Rationale for Polypharmacy

The 2 most common situations in which polypharmacy is used are for managing adverse effects and supplementing inadequate response to monotherapy; however, there are many other reasons why polypharmacy is used.

Polypharmacy may be on the rise because of the increased comfort clinicians feel with safety profiles and lack of drug-drug interactions among many of the newer agents, but it also may be caused by the increased expectations of clinicians and their patients. Remission, rather than response, has become increasingly recognized as the optimal treatment outcome. Most medication studies base drug benefit on response, defined as a 50% reduction of initial symptoms, whereas remission is considered full relief from depressive symptoms. Although only 30% to 40% of patients achieve full remission with initial monotherapy, remission remains the goal of pharmacotherapy9; patients present for treatment hoping to be rid of depressive symptoms and not just for relief from half of their symptoms.

There are several, largely hypothetical, reasons why polypharmacy may be effective. Using 2 or more medications may target different aspects of neurotransmission of the same monoamine, with 1 medication affecting monoamine receptors and the other affecting reuptake. Alternatively, a second agent may target a different neurotransmitter system; the most common paradigm of this is the potentially synergistic effect of increasing both synaptic serotonin and norepinephrine(Drug information on norepinephrine).

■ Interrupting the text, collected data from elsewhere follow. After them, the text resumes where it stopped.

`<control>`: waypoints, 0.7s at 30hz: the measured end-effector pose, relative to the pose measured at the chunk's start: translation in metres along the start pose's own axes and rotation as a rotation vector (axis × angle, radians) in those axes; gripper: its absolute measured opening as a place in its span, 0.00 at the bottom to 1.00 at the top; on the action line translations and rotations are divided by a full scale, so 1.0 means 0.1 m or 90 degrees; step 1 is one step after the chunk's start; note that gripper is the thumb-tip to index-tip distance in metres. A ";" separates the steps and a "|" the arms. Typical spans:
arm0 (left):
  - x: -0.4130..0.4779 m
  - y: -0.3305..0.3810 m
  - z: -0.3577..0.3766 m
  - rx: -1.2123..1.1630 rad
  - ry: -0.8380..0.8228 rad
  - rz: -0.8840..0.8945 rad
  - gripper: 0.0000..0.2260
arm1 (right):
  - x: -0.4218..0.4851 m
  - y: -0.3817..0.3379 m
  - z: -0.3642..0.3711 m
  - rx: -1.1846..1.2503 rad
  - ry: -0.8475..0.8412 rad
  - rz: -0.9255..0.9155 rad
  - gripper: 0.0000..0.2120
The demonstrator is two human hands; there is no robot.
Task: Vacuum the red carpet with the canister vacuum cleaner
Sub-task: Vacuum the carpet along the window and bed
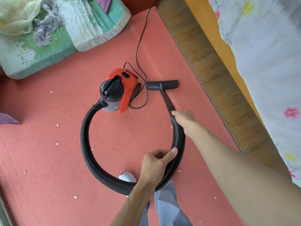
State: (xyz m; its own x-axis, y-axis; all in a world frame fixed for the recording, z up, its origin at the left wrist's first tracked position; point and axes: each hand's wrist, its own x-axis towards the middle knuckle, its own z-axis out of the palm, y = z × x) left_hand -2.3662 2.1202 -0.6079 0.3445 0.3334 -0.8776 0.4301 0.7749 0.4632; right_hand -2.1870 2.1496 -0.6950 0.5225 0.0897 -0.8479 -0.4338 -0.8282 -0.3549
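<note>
One cord (136,54) — looped, seemingly touching — lies beside the nozzle (171,83).

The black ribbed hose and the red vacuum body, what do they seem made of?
Black ribbed hose: likely flexible plastic, matte; its close ridges bend in a loop.
Red canister vacuum body: probably hard moulded plastic, semi-gloss, with smooth rounded edges.

Mid-frame, the canister vacuum (120,90) sits on the red carpet (48,160). The right hand (184,119) grips the wand (167,98) where it meets the hose (84,141); the left hand (155,162) holds the hose's loop. White scraps (57,125) dot the left.
</note>
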 end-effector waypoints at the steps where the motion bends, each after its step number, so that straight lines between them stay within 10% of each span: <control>1: 0.02 0.01 0.00 -0.014 0.013 -0.005 0.14 | 0.03 0.00 0.02 0.050 -0.031 0.013 0.12; 14: -0.09 -0.18 0.00 -0.017 -0.144 -0.134 0.21 | -0.12 0.41 -0.28 -0.024 -0.039 0.055 0.11; 21: 0.03 0.08 0.13 -0.070 -0.041 -0.061 0.22 | 0.10 -0.08 -0.10 -0.010 -0.063 -0.003 0.10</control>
State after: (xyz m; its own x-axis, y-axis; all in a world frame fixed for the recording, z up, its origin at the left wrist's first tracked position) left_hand -2.3514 2.1205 -0.6054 0.3605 0.2229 -0.9057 0.3710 0.8566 0.3585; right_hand -2.1703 2.1517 -0.6966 0.4490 0.1480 -0.8812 -0.4187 -0.8364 -0.3537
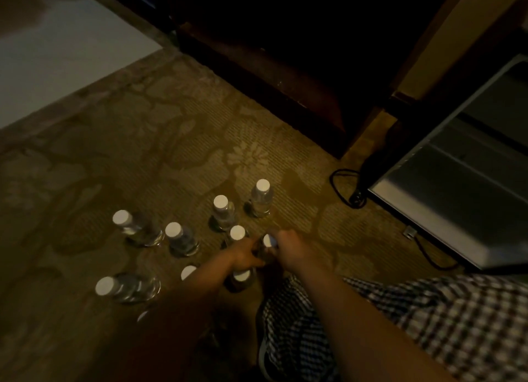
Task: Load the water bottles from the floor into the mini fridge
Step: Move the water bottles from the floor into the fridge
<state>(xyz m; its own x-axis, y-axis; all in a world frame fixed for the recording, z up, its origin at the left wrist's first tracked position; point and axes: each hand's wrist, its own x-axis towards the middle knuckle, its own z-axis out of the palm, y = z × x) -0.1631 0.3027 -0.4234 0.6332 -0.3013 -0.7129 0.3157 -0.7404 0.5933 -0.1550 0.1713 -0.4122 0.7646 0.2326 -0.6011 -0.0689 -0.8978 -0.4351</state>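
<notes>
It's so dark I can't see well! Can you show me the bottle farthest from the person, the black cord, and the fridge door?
Farthest bottle [263,186], head view, on its white cap.
Black cord [340,173], head view, on the loop lying on the carpet.
Fridge door [445,199], head view, on its pale inner panel.

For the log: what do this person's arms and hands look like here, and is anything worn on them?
Both forearms are bare, with no sleeves reaching the wrists. The left hand and right hand wear no gloves; in this dim, blurry view no watch, ring or band can be made out. The only clothing in sight is a dark-and-white checked fabric beneath the right arm.
</notes>
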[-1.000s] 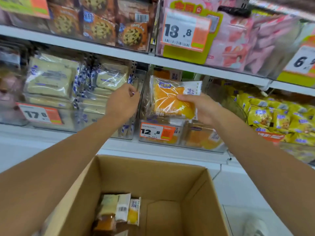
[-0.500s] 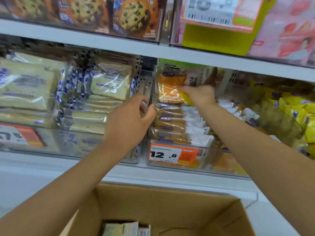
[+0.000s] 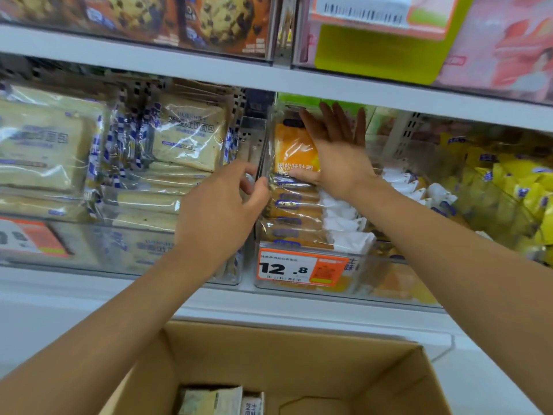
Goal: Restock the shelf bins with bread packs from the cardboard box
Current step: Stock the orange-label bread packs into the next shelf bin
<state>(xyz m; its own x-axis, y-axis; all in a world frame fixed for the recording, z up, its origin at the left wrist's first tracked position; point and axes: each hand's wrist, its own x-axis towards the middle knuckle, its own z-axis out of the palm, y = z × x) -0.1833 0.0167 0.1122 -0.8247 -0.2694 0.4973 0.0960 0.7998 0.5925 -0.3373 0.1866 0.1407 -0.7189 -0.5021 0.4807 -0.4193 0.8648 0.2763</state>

There is also the possibility that 2 agents can have a synergistic mechanism that is irreducible to either drug when used alone. The true synergies of the various polypharmacy regimens remain largely theoretical, because there is still a lack of a definitive explanation for the mechanism of action of antidepressants. There are also cases in which polypharmacy appears to be effective, when what is really occurring is that 1 agent is effective while the other is doing nothing more than adding cost and adverse effects.4,10

When prescribing more than 1 medication, clinicians should aim to practice “rational” polypharmacy, which is defined as any practice that has been established by randomized controlled trials, such as lithium augmentation. However, as with much in the practice of psychiatry, you do not have to work with patients with treatment-refractory depression for long to reach the limits of evidence-based medicine. Polypharmacy can be considered rational even when unvalidated, by using on-off trials in a particular patient.3 Using polypharmacy to treat adverse effects (eg, sildenafil(Drug information on sildenafil) or bupropion to treat SSRI-induced sexual dysfunction) is also a rational approach, as is treating comorbidities with polypharmacy—a patient with attention-deficit/hyperactivity disorder and depression is unlikely to achieve full remission from both disorders with monotherapy.